Sources: Global Trade Alert, WTO – Trade Policy Review, national sources, Fitch Solutions

Trade Agreement

Trade Updates

In September 2019, Angola and South Africa agreed to strengthen trade relations. In particular, the agreement looks to ensure the relationship with their business partners translates into a productive partnership that will enable the participation of small-, micro- and medium-sized enterprises and the transfer of specialised skills and technology. This strategy will help Angola diversify its economy and open up business opportunities for firms that operate in other non-oil sectors.

Multinational Trade Agreements


  1. Angola-United States: Angola benefits from the Africa Growth Opportunity Act (AGOA), the United States preferential trade agreement which provides duty-free status for qualifying goods exported from Angola to the United States. The Angolan government is working to diversify its economy and recently established an export promotion agency to encourage exports, including those to the United States that could take advantage of AGOA.

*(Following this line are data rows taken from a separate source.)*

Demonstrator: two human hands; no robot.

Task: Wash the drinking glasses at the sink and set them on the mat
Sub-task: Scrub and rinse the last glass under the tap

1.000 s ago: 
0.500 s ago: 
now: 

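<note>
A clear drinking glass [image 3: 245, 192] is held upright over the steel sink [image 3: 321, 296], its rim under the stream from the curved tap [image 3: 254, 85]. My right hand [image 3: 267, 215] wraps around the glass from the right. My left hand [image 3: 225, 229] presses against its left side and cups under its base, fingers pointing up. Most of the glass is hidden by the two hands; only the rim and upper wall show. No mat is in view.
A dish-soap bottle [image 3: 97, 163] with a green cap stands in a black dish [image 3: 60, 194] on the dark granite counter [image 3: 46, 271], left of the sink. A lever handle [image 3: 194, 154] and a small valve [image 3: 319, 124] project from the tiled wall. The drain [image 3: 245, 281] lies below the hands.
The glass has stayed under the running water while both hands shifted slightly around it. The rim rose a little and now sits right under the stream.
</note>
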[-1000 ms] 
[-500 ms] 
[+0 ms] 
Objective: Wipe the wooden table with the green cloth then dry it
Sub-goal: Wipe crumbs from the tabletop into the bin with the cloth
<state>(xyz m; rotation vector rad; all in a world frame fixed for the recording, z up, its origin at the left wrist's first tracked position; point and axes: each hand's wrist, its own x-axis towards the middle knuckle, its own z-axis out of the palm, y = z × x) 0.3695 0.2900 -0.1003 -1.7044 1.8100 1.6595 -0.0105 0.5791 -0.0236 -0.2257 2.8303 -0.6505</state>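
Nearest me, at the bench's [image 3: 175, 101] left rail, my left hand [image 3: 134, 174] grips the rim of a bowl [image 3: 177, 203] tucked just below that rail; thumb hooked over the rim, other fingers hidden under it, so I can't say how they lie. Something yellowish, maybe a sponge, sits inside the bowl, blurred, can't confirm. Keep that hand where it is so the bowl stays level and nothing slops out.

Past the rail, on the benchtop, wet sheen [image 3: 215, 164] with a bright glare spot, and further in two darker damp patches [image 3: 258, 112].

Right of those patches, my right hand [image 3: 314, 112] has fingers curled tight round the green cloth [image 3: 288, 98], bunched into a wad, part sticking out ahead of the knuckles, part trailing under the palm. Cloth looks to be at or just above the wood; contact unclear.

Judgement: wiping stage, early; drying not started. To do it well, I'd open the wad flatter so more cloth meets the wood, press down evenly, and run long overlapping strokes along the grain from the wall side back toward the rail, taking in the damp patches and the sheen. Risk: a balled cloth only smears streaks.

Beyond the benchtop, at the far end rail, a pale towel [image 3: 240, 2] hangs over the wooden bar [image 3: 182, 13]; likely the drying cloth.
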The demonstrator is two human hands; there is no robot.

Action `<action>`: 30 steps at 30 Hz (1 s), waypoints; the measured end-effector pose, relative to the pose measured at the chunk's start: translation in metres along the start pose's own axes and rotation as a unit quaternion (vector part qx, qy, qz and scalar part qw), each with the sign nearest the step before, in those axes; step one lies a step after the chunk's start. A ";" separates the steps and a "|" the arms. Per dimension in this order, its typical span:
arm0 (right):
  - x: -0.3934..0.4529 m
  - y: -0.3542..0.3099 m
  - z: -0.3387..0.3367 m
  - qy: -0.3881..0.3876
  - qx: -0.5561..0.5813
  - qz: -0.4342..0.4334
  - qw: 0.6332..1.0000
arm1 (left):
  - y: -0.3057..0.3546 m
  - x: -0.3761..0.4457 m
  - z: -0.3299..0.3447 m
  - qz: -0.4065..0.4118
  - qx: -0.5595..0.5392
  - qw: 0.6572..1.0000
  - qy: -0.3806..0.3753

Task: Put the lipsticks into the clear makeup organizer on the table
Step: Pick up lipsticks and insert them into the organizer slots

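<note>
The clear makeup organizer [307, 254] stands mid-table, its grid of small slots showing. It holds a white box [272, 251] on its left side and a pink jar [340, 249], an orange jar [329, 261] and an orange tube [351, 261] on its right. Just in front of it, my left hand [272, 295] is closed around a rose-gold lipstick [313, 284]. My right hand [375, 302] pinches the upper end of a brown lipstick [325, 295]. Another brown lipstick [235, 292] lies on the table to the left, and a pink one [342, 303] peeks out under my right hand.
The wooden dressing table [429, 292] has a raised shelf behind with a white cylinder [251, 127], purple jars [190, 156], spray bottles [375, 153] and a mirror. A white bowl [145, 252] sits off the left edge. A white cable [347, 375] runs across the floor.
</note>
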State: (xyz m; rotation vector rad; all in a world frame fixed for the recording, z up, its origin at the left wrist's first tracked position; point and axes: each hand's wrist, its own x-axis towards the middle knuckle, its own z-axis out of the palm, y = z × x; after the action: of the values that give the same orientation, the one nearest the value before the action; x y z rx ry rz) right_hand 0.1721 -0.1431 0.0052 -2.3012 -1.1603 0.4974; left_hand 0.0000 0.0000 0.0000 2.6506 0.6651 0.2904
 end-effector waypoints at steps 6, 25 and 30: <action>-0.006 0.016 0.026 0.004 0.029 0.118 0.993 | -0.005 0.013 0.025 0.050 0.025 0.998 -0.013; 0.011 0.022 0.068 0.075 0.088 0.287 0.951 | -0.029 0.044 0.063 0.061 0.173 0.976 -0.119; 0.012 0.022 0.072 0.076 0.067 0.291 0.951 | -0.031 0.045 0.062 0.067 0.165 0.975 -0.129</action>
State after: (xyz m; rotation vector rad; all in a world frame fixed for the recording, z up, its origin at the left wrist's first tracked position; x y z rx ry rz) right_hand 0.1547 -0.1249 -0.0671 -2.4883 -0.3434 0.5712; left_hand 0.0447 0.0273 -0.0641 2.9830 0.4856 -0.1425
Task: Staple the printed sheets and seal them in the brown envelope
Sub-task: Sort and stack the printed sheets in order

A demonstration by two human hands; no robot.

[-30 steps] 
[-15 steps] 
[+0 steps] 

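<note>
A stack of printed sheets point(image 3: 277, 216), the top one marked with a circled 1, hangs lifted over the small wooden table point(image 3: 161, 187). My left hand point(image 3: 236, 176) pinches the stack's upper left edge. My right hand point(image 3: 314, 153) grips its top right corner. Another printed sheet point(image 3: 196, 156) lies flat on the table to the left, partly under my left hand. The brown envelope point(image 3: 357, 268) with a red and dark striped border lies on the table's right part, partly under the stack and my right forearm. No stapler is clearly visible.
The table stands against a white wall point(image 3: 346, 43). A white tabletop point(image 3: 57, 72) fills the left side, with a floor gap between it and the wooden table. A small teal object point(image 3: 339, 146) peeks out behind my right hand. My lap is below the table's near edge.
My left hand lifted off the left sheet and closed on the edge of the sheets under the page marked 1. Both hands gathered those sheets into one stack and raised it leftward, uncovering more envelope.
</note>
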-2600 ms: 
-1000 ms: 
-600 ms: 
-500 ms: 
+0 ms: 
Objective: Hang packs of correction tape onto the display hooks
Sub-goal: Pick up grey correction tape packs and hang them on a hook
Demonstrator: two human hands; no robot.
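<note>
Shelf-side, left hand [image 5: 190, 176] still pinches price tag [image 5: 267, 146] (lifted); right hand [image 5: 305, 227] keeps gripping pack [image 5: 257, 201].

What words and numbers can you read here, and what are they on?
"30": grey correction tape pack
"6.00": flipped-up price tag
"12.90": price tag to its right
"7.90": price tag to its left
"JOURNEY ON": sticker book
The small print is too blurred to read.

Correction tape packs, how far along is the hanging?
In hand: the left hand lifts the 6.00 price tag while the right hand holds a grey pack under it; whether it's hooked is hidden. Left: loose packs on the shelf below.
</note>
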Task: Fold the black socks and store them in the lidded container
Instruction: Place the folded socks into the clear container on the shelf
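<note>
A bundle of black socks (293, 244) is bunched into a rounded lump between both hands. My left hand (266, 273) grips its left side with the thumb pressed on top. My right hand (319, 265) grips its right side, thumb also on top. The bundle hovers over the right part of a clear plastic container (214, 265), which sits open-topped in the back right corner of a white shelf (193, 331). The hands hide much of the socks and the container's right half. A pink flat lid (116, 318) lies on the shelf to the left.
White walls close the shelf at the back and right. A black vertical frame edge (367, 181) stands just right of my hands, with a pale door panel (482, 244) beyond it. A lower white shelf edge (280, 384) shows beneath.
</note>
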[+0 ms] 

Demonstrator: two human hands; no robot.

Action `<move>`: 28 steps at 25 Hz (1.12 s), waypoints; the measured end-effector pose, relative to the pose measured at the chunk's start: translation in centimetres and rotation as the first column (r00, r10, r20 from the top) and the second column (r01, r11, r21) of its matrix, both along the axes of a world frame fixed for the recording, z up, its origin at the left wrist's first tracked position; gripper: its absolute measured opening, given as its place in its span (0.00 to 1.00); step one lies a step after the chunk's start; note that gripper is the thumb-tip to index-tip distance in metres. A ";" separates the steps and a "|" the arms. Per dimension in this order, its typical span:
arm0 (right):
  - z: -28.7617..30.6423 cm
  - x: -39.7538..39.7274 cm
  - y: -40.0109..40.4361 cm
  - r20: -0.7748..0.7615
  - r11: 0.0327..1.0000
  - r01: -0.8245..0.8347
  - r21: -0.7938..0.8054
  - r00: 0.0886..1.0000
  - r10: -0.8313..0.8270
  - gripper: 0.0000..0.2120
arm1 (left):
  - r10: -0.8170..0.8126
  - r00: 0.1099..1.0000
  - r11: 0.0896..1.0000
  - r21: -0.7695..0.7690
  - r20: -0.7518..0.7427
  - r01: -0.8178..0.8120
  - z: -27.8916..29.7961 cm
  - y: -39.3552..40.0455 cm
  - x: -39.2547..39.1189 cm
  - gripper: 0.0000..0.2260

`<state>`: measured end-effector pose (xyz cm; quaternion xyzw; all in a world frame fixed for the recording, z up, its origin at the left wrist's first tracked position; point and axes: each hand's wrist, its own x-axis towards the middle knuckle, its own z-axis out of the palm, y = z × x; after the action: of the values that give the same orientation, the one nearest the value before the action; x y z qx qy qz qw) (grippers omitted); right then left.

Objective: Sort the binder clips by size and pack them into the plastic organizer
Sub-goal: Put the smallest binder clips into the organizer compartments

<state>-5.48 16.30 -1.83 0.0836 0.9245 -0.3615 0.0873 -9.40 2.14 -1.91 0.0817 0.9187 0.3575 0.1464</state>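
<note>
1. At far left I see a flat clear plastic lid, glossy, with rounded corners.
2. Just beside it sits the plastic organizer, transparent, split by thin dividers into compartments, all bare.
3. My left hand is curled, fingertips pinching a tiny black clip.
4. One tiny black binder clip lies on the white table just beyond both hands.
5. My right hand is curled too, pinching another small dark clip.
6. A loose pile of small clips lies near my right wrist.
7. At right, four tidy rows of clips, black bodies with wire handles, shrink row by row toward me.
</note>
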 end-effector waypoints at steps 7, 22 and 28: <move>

  2. The African Continental FTA (AfCFTA): The AfCFTA was formally launched on July 7, 2019. This agreement stood out as one of the most ambitious projects of the African Union (AU) as it seeked to create the largest single market in the world by country membership. The AfCFTA would cover a market of more than 1.3 billion people with combined nominal GDP of USD2.5 trillion. Out of the continent's 55 states, 54 have signed the agreement, with Eritrea as the only non-signatory. The AfCFTA was signed in Kigali, Rwanda on March 21, 2018, and was ratified by the necessary 22 states in April 2019. According to the framework agreement, 90% of trade in goods will be liberalised over the course of five to eight years, 7% of goods will be classed as sensitive and liberalized over 10-13 years, and 3% of goods will be exempt from free trade entirely. The allocation of goods to these different categories has yet to be negotiated and regional countries and their respective customs unions are currently preparing offers for their continental counterparts to consider. The 'sensitive items' lists may differ according to each bilateral relationship.

Under Negotiation

The SADC: At a regional level, Angola is a member of the SADC, but is not party to the SADC FTA which involves 12 out of the 15 member countries with the objective of reducing trade barriers among countries in the region. The country has been unwilling to join the SADC FTA due to the government's concern that such a union would limit the competitiveness of local industries by lowering trade tariffs.

Sources: WTO Regional Trade Agreements Database, Fitch Solutions

Investment Policy

Foreign Direct Investment

Foreign Direct Investment Policy

  1. The new administration of President João Lourenço – which took office after the 2017 general elections – has embraced reforms on several fronts to achieve macroeconomic stability and create a favourable environment for economic growth. After devaluing the currency, the government took further steps towards a more transparent and market-based foreign exchange market. Exchange rate misalignments were reduced in 2018 with greater exchange rate flexibility.
  2. On April 1 2020, Angola's central bank introduced an electronic platform for foreign exchange transactions, which will be progressively extended for all such transactions as part of the government's response to mitigate the impact of Covid-19 on the economy. This will ease currency conversion for businesses reliant on foreign exchange amid foreign currency shortages facing the state.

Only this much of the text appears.